Bir kaç hafta önce Mira’nın kız arkadaşları ile AOÇ Hayvanat Bahçesi‘nde buluşmuştuk. Teknik sorunlarım nedeni ile pek fotoğraf çekememiştim. Fotoğraf olmayınca yazı da koyamadım. Kızlar açısından çok güzel bir gündü. Selin, Zeynep ve Ada‘nın bloglarına bakarsanız günün detaylarını görürsünüz. Çocuklar için şu an heryer, herşey yeni, farklı, keşfe açık… çok eğlendiler. Ama biz anneler aramızda dillendirmesek de kentimizin hayvanat bahçesinin durumuna çok üzüldük. Çok kısa bir süre önce medeni standartlarda bir hayvanat bahçesini görmüş olmam ise içimin çok daha fazla acımasına neden oldu.

AOÇ Hayvanat Bahçesi’nin temelleri modern bir anlayışla 1933 yılında atılmaya başlanmış ve 1940 yılında halka açılmış. Bugün 32 hektarlık bir alan üzerinde 199 türden 2500 hayvana evsahipliği yapıyor. Ancak zamanının modern hayvanat bahçesi geçen yıllarda ne yazık ki fena halde yıpranmış. Zamanında yapılacak basit yatırımlar ile bizim hayvanat bahçemizin de Madrid’teki gibi bir yer olabileceğini düşünmeden edemiyor insan… Okuduğum haberlere göre AOÇ Hayvanat Bahçesi, Ankara Büyükşehir Belediyesi’ne devredilmiş. Ankara Hayvanat Bahçesi Atatürk Orman Çiftliği`ndeki Çimento Fabrikasının bulunduğu verimsiz tarım alanına taşınacakmış. Yeni hayvanat bahçesi dünyanın en büyük ve en modern hayvanat bahçelerinden biri olacakmış. Hepimiz için hayırlısı olsun diyelim…

Madrid Hayvanat Bahçesi (Zoo Aquarium de Madrid) ise 1972 yılında inşa edilmiş. Casa de Campo parkı içerisinde 20 hektarlık bir alana kurulu - Ankara Hayvanat bahçesine göre yüzölçümü olarak %50 daha küçük… Burası dünyanın en güzel veya en büyük hayvanat bahçelerinden bir değilmiş ama bizim için en unutulmazı oldu. Mira’nın ilk defa bilinçli olarak eğlendiği ve çoook mutlu olduğu bir mekan olarak bizim kişisel kayıtlarımızda yerini aldı. (Bu arada dünyanın en iyi hayvanat bahçeleri için bu linki takip edebilirsiniz.)

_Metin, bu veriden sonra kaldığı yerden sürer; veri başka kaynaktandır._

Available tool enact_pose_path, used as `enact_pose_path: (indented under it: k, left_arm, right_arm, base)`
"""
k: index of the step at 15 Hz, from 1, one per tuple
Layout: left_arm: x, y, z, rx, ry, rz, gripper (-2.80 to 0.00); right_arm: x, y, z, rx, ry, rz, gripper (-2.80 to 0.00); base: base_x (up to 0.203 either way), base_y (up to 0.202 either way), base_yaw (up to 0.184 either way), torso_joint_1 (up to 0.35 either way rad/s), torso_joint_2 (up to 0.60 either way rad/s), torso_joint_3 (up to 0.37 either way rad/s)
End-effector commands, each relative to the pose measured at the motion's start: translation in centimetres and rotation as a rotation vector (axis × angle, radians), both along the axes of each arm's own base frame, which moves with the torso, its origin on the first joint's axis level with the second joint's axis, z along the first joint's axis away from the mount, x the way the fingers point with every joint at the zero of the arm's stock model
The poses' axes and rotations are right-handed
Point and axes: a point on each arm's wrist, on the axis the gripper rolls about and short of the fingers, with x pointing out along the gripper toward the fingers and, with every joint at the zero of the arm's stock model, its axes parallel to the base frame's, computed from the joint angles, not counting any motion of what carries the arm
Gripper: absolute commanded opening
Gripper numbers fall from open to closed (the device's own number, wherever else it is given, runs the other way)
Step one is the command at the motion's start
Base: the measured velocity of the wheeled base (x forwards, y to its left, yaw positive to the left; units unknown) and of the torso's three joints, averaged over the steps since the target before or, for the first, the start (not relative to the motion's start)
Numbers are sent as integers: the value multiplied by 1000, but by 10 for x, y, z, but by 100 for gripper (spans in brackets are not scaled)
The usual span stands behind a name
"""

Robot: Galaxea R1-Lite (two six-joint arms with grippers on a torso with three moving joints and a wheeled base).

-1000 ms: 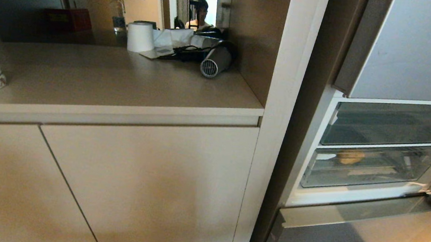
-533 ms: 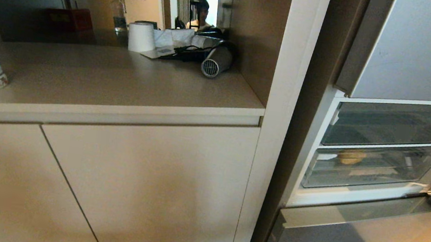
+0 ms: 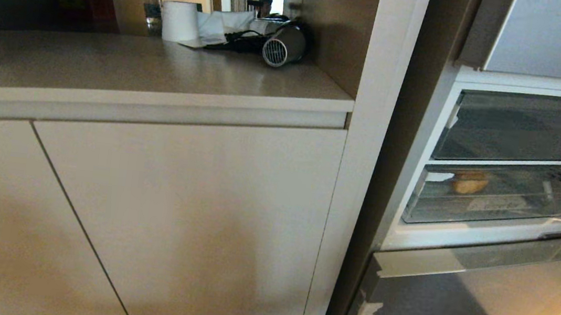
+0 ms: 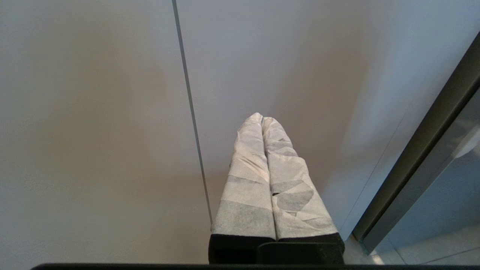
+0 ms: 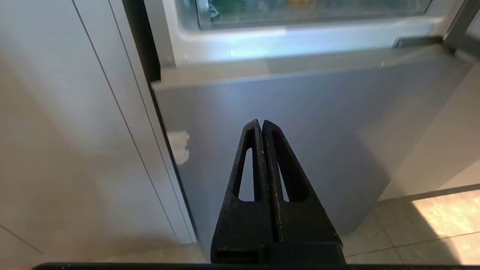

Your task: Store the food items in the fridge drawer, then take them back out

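View dropped; potato (image 3: 470, 183) blurred behind fridge drawer (image 3: 496, 214).

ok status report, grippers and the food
Left gripper and right gripper shut, empty, parked low. Potato inside the closed lower fridge drawer. Pepper not seen. Nothing in the way.

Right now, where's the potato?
In the head view, the potato lies at the right, inside the fridge drawer, near its left end, below the flat-fronted clear drawer.
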Motion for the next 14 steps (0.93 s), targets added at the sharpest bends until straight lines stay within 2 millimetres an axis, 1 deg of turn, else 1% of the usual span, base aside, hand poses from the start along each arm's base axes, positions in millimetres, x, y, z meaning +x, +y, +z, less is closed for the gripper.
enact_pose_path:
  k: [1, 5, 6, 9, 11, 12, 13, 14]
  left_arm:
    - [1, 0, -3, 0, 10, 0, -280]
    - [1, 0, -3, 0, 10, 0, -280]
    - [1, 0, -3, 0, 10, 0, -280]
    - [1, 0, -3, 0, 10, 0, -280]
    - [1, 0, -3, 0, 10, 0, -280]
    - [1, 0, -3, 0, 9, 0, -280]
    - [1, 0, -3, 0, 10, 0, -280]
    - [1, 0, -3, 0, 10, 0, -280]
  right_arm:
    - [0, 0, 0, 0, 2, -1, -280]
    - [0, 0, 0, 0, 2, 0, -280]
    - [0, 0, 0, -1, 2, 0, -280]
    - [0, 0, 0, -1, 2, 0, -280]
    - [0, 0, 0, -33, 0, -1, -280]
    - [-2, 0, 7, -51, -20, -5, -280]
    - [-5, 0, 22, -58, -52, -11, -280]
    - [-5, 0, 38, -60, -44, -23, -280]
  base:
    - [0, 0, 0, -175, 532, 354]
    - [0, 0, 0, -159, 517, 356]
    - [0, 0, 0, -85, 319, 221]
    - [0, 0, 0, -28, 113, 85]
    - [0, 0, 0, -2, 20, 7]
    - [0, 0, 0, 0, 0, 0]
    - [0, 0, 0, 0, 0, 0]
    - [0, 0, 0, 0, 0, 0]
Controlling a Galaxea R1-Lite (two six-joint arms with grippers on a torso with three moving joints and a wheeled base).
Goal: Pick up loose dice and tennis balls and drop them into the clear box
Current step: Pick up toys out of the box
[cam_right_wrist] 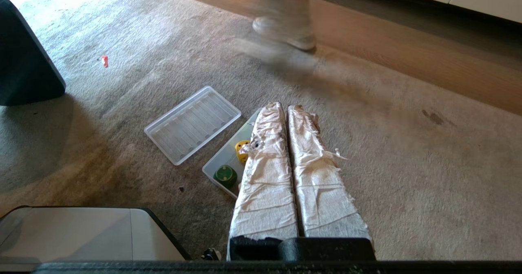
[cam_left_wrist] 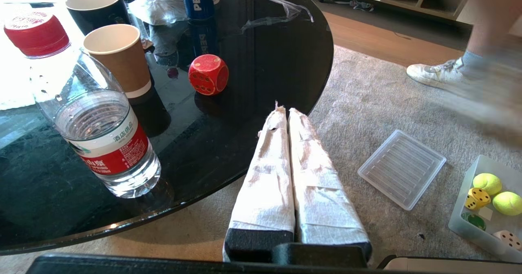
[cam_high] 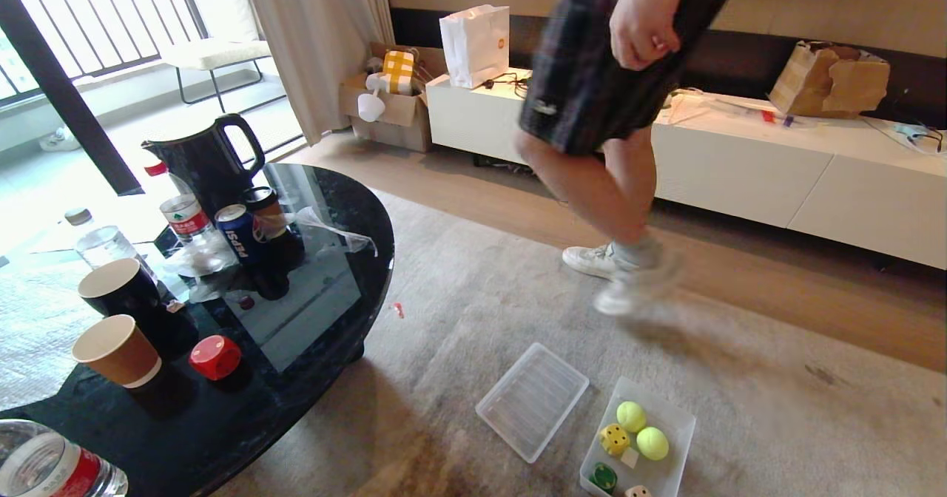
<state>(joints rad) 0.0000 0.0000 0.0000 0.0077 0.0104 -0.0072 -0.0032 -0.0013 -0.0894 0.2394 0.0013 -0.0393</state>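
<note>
from the head view, the clear box (cam_high: 677,417) sits on the carpet with two tennis balls (cam_high: 641,430), a yellow die (cam_high: 614,439), a dark green die (cam_high: 604,476) and a tan die (cam_high: 638,492) inside; its ribbed lid (cam_high: 532,399) lies just beside it. the red die (cam_high: 214,356) stands on the black table (cam_high: 325,349), well apart from the box, and a person (cam_high: 614,112) is walking beyond it.

from the left wrist, the left gripper (cam_left_wrist: 284,110), fingers pressed together and empty, hangs over the table edge, the box off to one side.

from the right wrist, the right gripper (cam_right_wrist: 284,107), likewise closed on nothing, hangs above the box.
</note>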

Madrid Hayvanat Bahçesi 5 kıtadan 500 farklı türden 6000 hayvana ev sahipliği yapıyor. Burada hayvanlar kafes içerisinde tutulmuyor. Çoğunlukla doğal ortam benzeri mekanlar yaratılmış. Biz de aramızda teller olmadan yaratılmış güvenli bir mesafeden onları rahatsız etmeden izleyebiliyoruz. AOÇ hayvanat bahçesine her gidişimde kafesler ardındaki hayvancıklar pek hüzünlü gelirler. Madrid’teki hayvanlar ise tersine mutlu ve huzurlu göründüler gözümüze…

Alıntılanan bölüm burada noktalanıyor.